**Task goal:**
Using the listing beneath this task, count the lines with the word "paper" and write only the result.

**Source material:**
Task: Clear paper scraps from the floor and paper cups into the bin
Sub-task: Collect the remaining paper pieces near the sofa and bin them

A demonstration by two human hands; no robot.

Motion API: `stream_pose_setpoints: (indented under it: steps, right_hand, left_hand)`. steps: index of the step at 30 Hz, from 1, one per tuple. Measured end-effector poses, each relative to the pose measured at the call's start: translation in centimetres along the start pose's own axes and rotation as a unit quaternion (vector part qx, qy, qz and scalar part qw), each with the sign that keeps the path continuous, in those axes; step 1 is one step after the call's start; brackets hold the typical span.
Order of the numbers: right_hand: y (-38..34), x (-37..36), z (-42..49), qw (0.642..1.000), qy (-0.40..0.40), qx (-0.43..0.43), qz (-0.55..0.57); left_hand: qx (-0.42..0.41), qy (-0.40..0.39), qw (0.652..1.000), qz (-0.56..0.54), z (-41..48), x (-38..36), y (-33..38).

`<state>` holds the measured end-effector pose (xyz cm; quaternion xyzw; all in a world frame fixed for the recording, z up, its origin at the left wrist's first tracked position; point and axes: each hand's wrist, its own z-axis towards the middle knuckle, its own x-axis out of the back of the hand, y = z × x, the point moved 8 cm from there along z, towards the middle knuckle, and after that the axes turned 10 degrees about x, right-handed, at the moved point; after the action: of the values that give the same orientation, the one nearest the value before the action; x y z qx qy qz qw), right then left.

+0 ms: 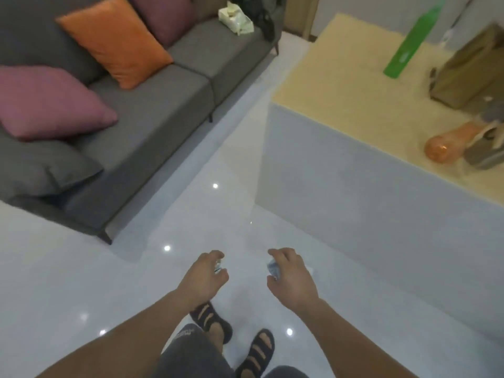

**Task answer:**
2